Tahir Ashraf Siddiqui

The Registrar of the Supreme Court on August 4 refused to register the intervention application filed by the social activist Aruna Roy with 15 other civil society members seeking to intervene in the contempt case against Advocate Prashant Bhushan.

The same was done in purported by exercise of the powers under Order XV Rule 5 of the Supreme Court Rules, 2013

Intervention Application: Meaning and Scope

A third party (the intervener) may file an intervention application to ‘interrupt’ the proceedings of a case and claim a right to hearing in the interest of justice. The Code of Civil Procedure, 1908 (CPC) provides an extensive mechanism for addition of third parties to a suit under Order 1 Rule 10 CPC. The CPC Rules on addition of third parties are not only applicable to suits, but have also been recognized to embody the general principles for impleadment in civil proceedings other than suits.

Intervention and impleadment, though often erroneously used interchangeably, are not one and the same. Both intervener and impleader are third parties. However, an intervener may or may not have an interest in the outcome of the proceedings and may merely assist the Court in the interest of justice. An intervener does not file any pleadings or lead evidence himself. He assists the Court only on the basis of the pleadings/documents filed by the parties without becoming a party to the matter himself.

On the other hand, a party seeking impleadment in a case needs to show personal interest and likelihood of prejudice if the case is decided without hearing him. Once an impleadment application is allowed, the impleader is joined as party defendant/respondent to the suit/proceedings, and is entitled to file his pleadings and lead evidence in his own right.

Thus, the intervention applications are comparatively more liberally allowed compared to impleadment applications, particularly in the matters of public interest or constitutional importance. For a person to claim presence before the Court, he must satisfy the Court about the necessity and benefits of his entering appearance for effective disposal of the case in the interest of justice. At the same time, it is well-recognised that the power of the Court to join any person in any proceedings must be based on sound reasoning after due consideration of the facts and circumstances of a particular case.

Registry’s lodging of intervention application under Order XV Rule 5

Under Order XV Rule 5 (which applies to the petitions generally, and is seldom exercised to scuttle petitions at the outset), the Registrar of the Supreme Court “may refuse to receive a petition on the ground that it discloses no reasonable cause or is frivolous or contains scandalous matter.” When a petition/application is rejected on the ground mentioned under Order XV Rule 5, it is said to be lodged under this provision.

In this case, while lodging the application under Order XV Rule 5, the Registry has noted that the interveners have ostensibly based their locus for intervention on the fact that the contempt petition involves issues of grave public importance. After observing the same, the Registry has rejected the application on the ground that “no reasonable cause” exists in the present case.

The order of the Registry lies upon the Supreme Court’s verdict in In re: Justice CS Karnan versus Supreme Court of India to support its finding of “no reasonable cause” in the intervention application.
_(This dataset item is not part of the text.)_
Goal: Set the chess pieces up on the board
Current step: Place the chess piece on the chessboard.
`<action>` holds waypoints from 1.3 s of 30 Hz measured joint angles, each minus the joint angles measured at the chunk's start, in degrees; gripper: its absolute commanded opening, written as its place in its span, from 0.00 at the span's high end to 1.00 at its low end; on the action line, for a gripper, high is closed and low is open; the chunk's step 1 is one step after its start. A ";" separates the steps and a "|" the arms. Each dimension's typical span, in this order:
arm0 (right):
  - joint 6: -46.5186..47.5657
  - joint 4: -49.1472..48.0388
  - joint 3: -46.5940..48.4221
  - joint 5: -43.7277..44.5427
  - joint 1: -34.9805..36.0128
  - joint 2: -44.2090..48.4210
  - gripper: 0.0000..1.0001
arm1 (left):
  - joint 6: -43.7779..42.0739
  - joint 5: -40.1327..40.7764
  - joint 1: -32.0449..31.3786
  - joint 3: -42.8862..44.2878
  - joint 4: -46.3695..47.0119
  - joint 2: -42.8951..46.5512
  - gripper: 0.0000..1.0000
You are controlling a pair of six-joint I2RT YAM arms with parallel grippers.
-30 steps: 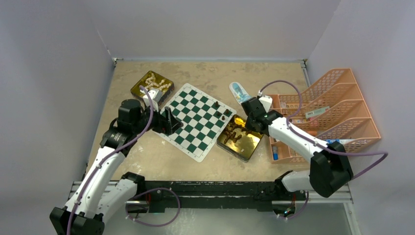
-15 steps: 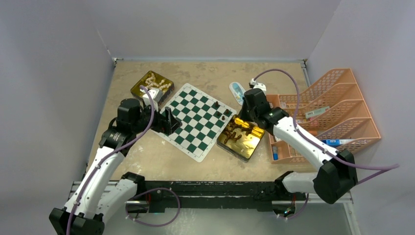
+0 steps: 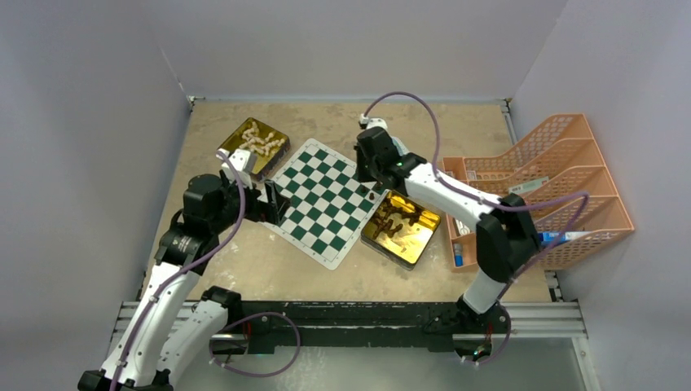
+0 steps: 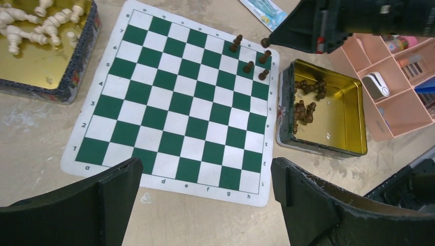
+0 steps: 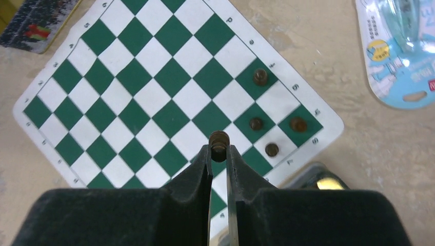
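While my right claw [image 5: 219, 149] is pinched nearly shut on one dark brown chess piece [image 5: 219, 137], it hangs over the board [image 5: 149, 97] close to its right corner. The four dark pieces [image 5: 256, 123] already on squares in that corner stand upright, near each other but apart. Can't tell from these views whether the held piece touches the mat. Left claw [image 4: 204, 177] is spread wide, gripping nothing, above the board's near-left edge. Loose dark pieces [image 4: 306, 108] lie jumbled in the gold tin [image 4: 341, 125], just beside the board's near-right edge. Cream pieces [image 4: 31, 25] lie in the second tin [image 4: 36, 61], off the board's far-left edge toward the worktop's [image 3: 244, 261] far-left corner.
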State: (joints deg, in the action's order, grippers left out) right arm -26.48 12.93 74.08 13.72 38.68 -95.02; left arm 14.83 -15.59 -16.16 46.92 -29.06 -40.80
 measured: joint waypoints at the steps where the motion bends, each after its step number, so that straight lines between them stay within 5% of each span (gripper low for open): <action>1: 0.31 -0.02 1.27 0.04 0.15 -1.88 0.87 | -0.02 0.52 0.00 -0.04 -0.07 0.44 0.03; 17: 2.03 3.74 16.55 3.23 0.59 -22.86 0.85 | 0.00 4.55 0.00 -0.81 -0.72 4.02 0.03; 39: 1.88 7.93 17.90 3.37 0.66 -26.47 0.81 | -0.02 4.52 0.00 -0.87 -0.74 4.02 0.03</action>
State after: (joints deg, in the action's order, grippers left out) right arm -24.60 20.86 91.98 17.08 39.33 -121.49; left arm 14.81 -11.07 -16.16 46.04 -29.80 -36.77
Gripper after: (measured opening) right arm 0.182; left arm 0.971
Interestingly, the Registry's order does not state that the intervention application is either frivolous or contains scandalous matter, the two other possible grounds for rejection of a petition under Order XV Rule 5.

Multiple errors in the Registry’s approach

I argue that regardless of the merits of the intervention application filed by Aruna Roy and other activists, the Registry has erroneously rejected the said application by invoking its general powers under Oder XV Rule 5. I enunciate basic fundamental errors in the Registry’s order, which render it perverse.
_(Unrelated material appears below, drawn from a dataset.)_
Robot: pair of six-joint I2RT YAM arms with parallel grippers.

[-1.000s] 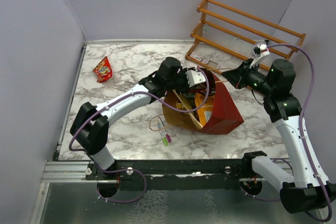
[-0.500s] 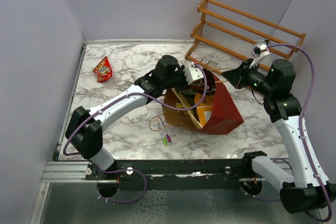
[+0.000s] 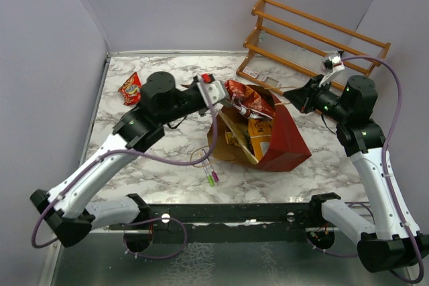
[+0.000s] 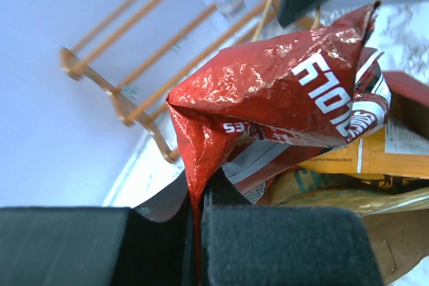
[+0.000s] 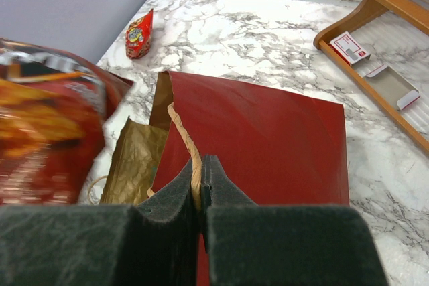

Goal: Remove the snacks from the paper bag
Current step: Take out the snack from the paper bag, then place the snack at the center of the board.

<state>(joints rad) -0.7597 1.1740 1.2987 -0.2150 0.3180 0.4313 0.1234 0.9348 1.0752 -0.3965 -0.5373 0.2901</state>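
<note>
The red paper bag [image 3: 287, 137] lies on its side on the marble table with its brown mouth open to the left. My left gripper [image 3: 213, 92] is shut on a corner of the red Doritos bag [image 3: 249, 98] and holds it up over the mouth; the left wrist view shows the bag's foil [image 4: 281, 92] pinched in the gripper [image 4: 196, 192]. A tan-and-teal chip bag [image 4: 348, 185] lies inside the paper bag. My right gripper [image 3: 289, 93] is shut on the bag's string handle [image 5: 184, 132], above the red side [image 5: 261, 145]. A small red packet [image 3: 131, 88] lies at the far left.
A wooden slatted rack [image 3: 315, 38] stands at the back right, with small cards on its lower shelf [image 5: 350, 46]. Two marker pens [image 3: 210, 169] and a loose string loop lie on the table in front of the bag. Grey walls close the left and back sides.
My left arm has drawn back to the left out of the bag's mouth, pulling the red Doritos bag up and out with it. The right arm has not moved.
</note>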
Firstly, it is important to underscore the fact that a holistic reading of the Supreme Court Rules, 2013 suggests that a person is allowed to file an intervention application in a pending case. Although there are no separate Orders in Supreme Court Rules, which deal with intervention applications or interveners at one place, as per Order I, Rule 2(1)(o), a ‘respondent’ includes an intervener. Order V Rule 2(3) of the Supreme Court Rules, inter alia, contemplates that an application for intervention in a suit, appeal or other proceedings may be decided by a Single Judge sitting in Chambers. It is pertinent to note that even if the intervention application is allowed by the Chamber Judge, which permits the interveners to obtain documents produced and relied upon by the petitioner, they cannot make oral submissions, without the leave of the Court due to the bar under Order XVII Rule 3.

In the present case, the ideal recourse would have been to list the intervention application before the judge in Chambers. However, rather than referring the matter to the Chamber Judge in light of the Order V Rule 2(3), the Registry has rejected the application at the outset under Order XV Rule 5, which applies to petitions generally, and is seldom exercised to scuttle petitions at the outset. Once the Supreme Court Rules provide for a matter to be decided by the Chamber Judge for a preliminary scrutiny, the Registry should have exercised restraint in rejecting the application on the ground that it does not disclose any reasonable cause.
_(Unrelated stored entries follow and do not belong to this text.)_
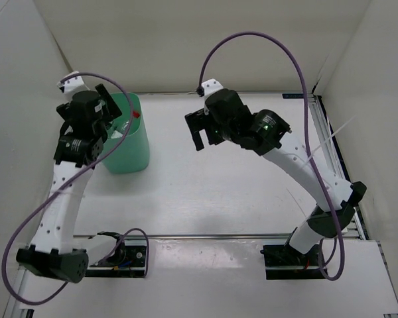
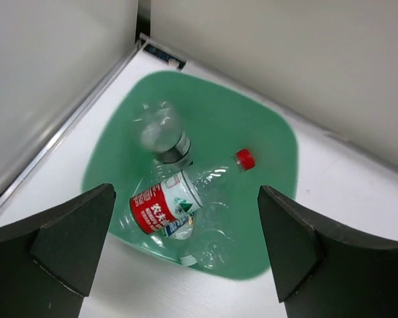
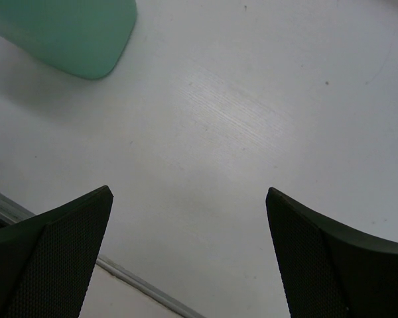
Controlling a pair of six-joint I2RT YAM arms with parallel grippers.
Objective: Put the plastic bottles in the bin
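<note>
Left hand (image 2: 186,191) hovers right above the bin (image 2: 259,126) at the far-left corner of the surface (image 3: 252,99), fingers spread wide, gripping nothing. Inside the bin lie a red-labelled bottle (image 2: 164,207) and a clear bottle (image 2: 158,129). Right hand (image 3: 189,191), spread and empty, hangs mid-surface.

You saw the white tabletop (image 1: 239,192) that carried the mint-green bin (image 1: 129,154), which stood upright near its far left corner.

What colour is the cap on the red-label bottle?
The cap is red, clearest in the left wrist view.
</note>
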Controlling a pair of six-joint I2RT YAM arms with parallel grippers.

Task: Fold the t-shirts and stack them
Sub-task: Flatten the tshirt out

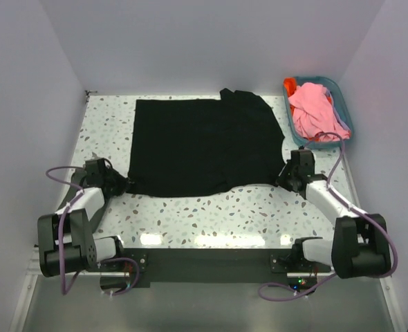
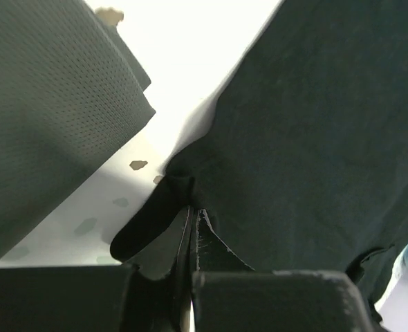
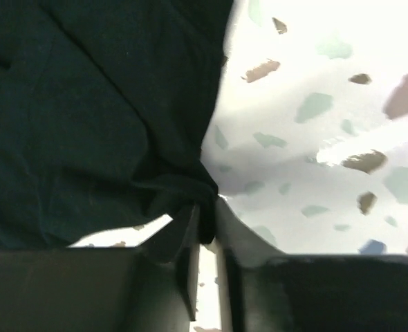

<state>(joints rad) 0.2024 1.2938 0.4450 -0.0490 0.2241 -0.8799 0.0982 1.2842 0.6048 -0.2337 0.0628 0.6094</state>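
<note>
A large black t-shirt (image 1: 204,145) lies spread flat across the middle of the table, with a bunched sleeve at its far right corner. My left gripper (image 1: 124,185) sits low at the shirt's near left corner. In the left wrist view this gripper (image 2: 193,211) is shut on a pinch of the black t-shirt (image 2: 308,138). My right gripper (image 1: 281,178) is at the near right corner. In the right wrist view its fingers (image 3: 207,214) stand a narrow way apart, with a bunch of the black t-shirt (image 3: 86,124) caught between them.
A teal basket (image 1: 347,117) stands at the far right and holds a pink t-shirt (image 1: 313,107) and an orange-red one (image 1: 290,88). White walls close in the speckled table (image 1: 211,214) on three sides. A dark woven fold (image 2: 45,104) fills the left wrist view's upper left.
</note>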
Secondly, the reasoning for the rejection of the intervention application is solely based on the finding that it discloses "no reasonable cause", which in turn, is entirely based on the purported observations of the Supreme Court in the CS Karnan case. Such approach by the Registry to rely upon a judicial precedent alone to reject the instant intervention application is totally misplaced as disclosure of "reasonable cause" in a particular case is always a question of fact, which cannot be decided based on precedent alone without reference to the facts.

To understand the meaning of ‘disclosure of reasonable cause’, it may be worthwhile to refer to Order VII, Rule 11(a) CPC (though the said Rule does not require disclosure of cause to be reasonable) which provides non-disclosure of “cause of action” as one of the grounds to reject a suit. The Supreme Court, while interpreting the scope of Order VII Rule 11 (a) CPC has consistently held that whether a plaint discloses a cause of action is a question of fact, and to determine the same, a court has to read the plaint as a whole taking the averments therein as correct, and if it discloses some cause of action which requires determination by the court, the mere fact that in the opinion of the judge, the plaintiff may not succeed or is insufficient to prove the facts, cannot be a ground for rejection of the plaint at the outset. (Liverpool & London SP& I Association Ltd. v. MV Sea Success I & Anr and Mayar (HK) Ltd. & Ors. v. Owners & Parties, Vessel M.V. Fortune Express & Ors )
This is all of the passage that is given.